Flood waters of the Incomati River swept across Mozambique’s main north-south highway on 21 January, cutting Maputo off from the north and centre of the country for three days. The Incomati was swollen by the torrential rains dumped on southern Mozambique, Swaziland and parts of South Africa by tropical depression “Dando” on 16 and 17 January.
The cut in the road occurred at the 3rd February village in Manhica district, 90 kilometres north of Maputo. About 60 metres of the road has been destroyed. This low lying area is vulnerable to flooding, and is where the Incomati has swept over the main road on previous occasions.
Hundreds of vehicles were stranded on both sides of the road. While private cars could simply turn back, matters were more complicated for passengers in buses and minibuses. Small boats were made available by the country’s relief agency, the National Disaster Management Institute (INGC), to ferry these passengers across the gap. 450 people were moved this way on 21 January and 900 on 22 January.
However, on 24 January the General Director of the National Roads Administration (ANE), Cecilio Grachane, announced that the road had been reopened to traffic.
Meanwhile a category four cyclone, “Funso” has brought torrential rains and high winds to the coasts of the central provinces of Zambezia and Sofala.
The worst damage occurred in the Zambezia district of Nicoadala where 66 houses collapsed, killing two people and seriously injuring three others. Four houses were destroyed in the provincial capital, Quelimane, and one in the town of Chinde, at the mouth of the Zambezi River.
The storm has swamped Quelimane, causing flooding in almost all the city’s neighbourhoods. Many roads are impassable, and in some cases the swirling waters have made it impossible to move from one Quelimane neighbourhood to the next. The city’s drainage system is very poor – partly because people have been allowed to build houses on top of drainage channels.
Low lying neighbourhoods in the Sofala provincial capital, Beira, have also been flooded. In neighbourhoods such as Vaz, Macurungo, Goto, Manga and Muchatazina, some people tried to sleep on top of tables, while others sought refuge with relatives living in safer areas.
In Chibabava district, the areas of Mangunde and Chinhica have been completely isolated by the rains. Parts of Marromeu and Nhamatanda districts are also isolated, but the poor state of the roads has made it difficult to obtain a full picture of the situation across Sofala.
MDM selects candidate for Inhambane by-election
The Mozambique Democratic Movement (MDM) has selected a 44 year old teacher, Fernando Nhaca, as its candidate for the mayoral by-election in the southern city of Inhambane, scheduled for 18 April.
Nhaca has been a member of the MDM since its foundation, as a breakaway from Renamo, in 2009. He has held senior party position in Inhambane.

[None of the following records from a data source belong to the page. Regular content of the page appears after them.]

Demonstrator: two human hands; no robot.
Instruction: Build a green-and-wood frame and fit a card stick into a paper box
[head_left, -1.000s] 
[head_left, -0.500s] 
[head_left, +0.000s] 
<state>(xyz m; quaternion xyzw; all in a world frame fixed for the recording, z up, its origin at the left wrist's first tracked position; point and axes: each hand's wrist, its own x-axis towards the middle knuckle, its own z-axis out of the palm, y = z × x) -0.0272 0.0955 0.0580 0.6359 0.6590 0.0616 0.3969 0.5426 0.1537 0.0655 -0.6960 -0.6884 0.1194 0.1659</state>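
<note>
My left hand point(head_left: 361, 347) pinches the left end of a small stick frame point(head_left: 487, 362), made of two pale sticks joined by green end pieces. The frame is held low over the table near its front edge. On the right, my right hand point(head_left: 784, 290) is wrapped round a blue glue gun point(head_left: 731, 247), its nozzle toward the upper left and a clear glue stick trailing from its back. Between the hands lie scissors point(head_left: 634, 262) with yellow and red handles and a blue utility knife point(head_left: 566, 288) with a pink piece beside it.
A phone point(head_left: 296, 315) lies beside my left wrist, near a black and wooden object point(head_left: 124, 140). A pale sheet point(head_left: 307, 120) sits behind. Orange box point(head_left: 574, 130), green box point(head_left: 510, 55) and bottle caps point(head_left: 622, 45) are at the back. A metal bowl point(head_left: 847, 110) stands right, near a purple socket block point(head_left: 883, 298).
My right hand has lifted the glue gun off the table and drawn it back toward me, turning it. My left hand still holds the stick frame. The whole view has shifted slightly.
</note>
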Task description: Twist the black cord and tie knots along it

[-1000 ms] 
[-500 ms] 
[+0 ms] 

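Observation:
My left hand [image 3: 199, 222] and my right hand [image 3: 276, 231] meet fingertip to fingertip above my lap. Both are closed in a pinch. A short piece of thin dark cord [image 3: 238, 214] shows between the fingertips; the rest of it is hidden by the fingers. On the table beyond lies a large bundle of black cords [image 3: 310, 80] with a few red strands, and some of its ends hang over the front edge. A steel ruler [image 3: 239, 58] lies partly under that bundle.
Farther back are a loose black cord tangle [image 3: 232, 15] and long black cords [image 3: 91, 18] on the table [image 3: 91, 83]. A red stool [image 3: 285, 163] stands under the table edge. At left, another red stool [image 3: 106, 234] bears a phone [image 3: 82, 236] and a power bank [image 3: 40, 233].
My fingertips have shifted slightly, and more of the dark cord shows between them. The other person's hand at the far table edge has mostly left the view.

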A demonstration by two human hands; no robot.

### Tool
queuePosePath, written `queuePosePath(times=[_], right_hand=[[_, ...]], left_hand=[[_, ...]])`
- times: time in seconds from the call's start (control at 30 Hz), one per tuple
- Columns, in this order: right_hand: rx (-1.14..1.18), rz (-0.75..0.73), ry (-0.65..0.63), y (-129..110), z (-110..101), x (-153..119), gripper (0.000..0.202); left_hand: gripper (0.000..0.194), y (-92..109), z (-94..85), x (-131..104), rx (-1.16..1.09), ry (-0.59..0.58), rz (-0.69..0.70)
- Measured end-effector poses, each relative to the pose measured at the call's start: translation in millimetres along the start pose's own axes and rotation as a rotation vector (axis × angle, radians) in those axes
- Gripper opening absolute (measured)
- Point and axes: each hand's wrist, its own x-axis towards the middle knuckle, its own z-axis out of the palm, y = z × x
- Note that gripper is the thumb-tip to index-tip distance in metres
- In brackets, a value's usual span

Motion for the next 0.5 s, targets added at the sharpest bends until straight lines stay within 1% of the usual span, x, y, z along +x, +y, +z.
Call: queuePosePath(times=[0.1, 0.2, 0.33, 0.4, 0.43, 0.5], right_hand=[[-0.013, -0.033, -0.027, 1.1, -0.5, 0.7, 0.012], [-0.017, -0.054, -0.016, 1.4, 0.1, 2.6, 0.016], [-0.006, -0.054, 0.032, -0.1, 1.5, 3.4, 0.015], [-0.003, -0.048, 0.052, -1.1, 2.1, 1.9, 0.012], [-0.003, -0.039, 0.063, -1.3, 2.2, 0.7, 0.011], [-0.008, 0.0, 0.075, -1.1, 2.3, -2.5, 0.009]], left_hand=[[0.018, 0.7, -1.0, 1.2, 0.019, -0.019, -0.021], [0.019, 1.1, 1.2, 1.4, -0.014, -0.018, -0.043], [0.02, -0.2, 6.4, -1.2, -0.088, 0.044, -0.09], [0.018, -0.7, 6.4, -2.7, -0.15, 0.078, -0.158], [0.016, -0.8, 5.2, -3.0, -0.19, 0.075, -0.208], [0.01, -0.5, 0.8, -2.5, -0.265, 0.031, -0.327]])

Interviewed by the independent daily “O Pais”, Nhaca said he had accepted the challenge of being the MDM candidate because he believed the time had come “to rescue the dignity of Inhambane”.
He claimed he had a good chance of winning the by-election, because “people are tired of the bad governance of Frelimo”.
He alleged that Frelimo was nervous about the election and so had instigated the police to commit “acts of terror” against MDM members. This was a reference to the brief detention of ten MDM members for the fictitious offence of waging an election campaign too early. Intervention by the Provincial Attorney’s office ensured that they were all released.
The Frelimo Central Committee Secretary for Mobilisation and Propaganda, Edson Macuacua, denied that Frelimo had anything to do with the arrests, and criticized the police attitude.
So far, Nhaca is the only declared candidate in the by-election. Frelimo says it will choose its candidate at a meeting of the party’s Inhambane City Committee in the near future. Renamo is boycotting this election, just as it boycotted the three by-elections held on 7 December in the cities of Quelimane, Pemba and Cuamba.
Despite Nhaca’s optimism, beating Frelimo in Inhambane will be a monumental task. Inhambane is a Frelimo stronghold, and the last mayor, Lourenco Macul (whose death precipitated the by-election), won the position in November 2008 with 90.94 per cent of the votes.